The listing that follows should be duplicated character for character.

START Raw data

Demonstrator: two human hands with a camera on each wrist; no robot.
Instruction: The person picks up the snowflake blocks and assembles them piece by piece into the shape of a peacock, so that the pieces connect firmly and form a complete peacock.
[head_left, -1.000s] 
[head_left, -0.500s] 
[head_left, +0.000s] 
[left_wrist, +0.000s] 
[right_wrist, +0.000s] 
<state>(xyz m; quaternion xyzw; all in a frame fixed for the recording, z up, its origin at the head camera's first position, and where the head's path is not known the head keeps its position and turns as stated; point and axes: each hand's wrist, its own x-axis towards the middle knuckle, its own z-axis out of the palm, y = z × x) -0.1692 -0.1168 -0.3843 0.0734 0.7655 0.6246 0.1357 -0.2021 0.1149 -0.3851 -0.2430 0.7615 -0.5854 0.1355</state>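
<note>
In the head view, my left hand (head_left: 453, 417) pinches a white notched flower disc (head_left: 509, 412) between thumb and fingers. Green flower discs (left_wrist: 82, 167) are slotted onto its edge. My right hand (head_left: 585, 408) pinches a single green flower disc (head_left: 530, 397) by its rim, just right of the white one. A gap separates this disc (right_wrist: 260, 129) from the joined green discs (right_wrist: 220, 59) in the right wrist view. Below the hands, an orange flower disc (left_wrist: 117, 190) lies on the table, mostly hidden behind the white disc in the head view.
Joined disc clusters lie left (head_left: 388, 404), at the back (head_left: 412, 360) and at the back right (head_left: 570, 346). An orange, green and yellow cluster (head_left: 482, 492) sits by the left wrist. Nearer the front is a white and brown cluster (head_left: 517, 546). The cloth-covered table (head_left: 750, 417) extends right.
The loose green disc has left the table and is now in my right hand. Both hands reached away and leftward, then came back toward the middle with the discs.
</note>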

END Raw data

- Answer space -
Demonstrator: two human hands with a camera on each wrist; no robot.
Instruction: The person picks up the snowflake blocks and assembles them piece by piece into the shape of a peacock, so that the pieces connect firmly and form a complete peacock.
[head_left, -1.000s] 
[head_left, -0.500s] 
[head_left, +0.000s] 
[left_wrist, +0.000s] 
[right_wrist, +0.000s] 
<state>(xyz m; quaternion xyzw; all in a frame fixed for the recording, z up, its origin at the head camera's first position, and where the head's path is not known the head keeps its position and turns as stated; point and axes: each hand's wrist, its own x-axis towards the middle knuckle, its own z-axis out of the palm, y = z × x) -0.1692 -0.1168 -0.3843 0.0734 0.7655 0.6246 0.1357 -0.2021 0.1149 -0.3851 -0.2430 0.7615 -0.5854 0.1355</state>
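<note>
In the head view, my left hand (head_left: 453, 417) pinches a white notched flower disc (head_left: 509, 412) between thumb and fingers. Green flower discs (left_wrist: 82, 167) are slotted onto its edge. My right hand (head_left: 585, 408) pinches a single green flower disc (head_left: 530, 397) by its rim, just right of the white one. A gap separates this disc (right_wrist: 260, 129) from the joined green discs (right_wrist: 220, 59) in the right wrist view. Below the hands, an orange flower disc (left_wrist: 117, 190) lies on the table, mostly hidden behind the white disc in the head view.
Joined disc clusters lie left (head_left: 388, 404), at the back (head_left: 412, 360) and at the back right (head_left: 570, 346). An orange, green and yellow cluster (head_left: 482, 492) sits by the left wrist. Nearer the front is a white and brown cluster (head_left: 517, 546). The cloth-covered table (head_left: 750, 417) extends right.
The loose green disc has left the table and is now in my right hand. Both hands reached away and leftward, then came back toward the middle with the discs.
</note>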

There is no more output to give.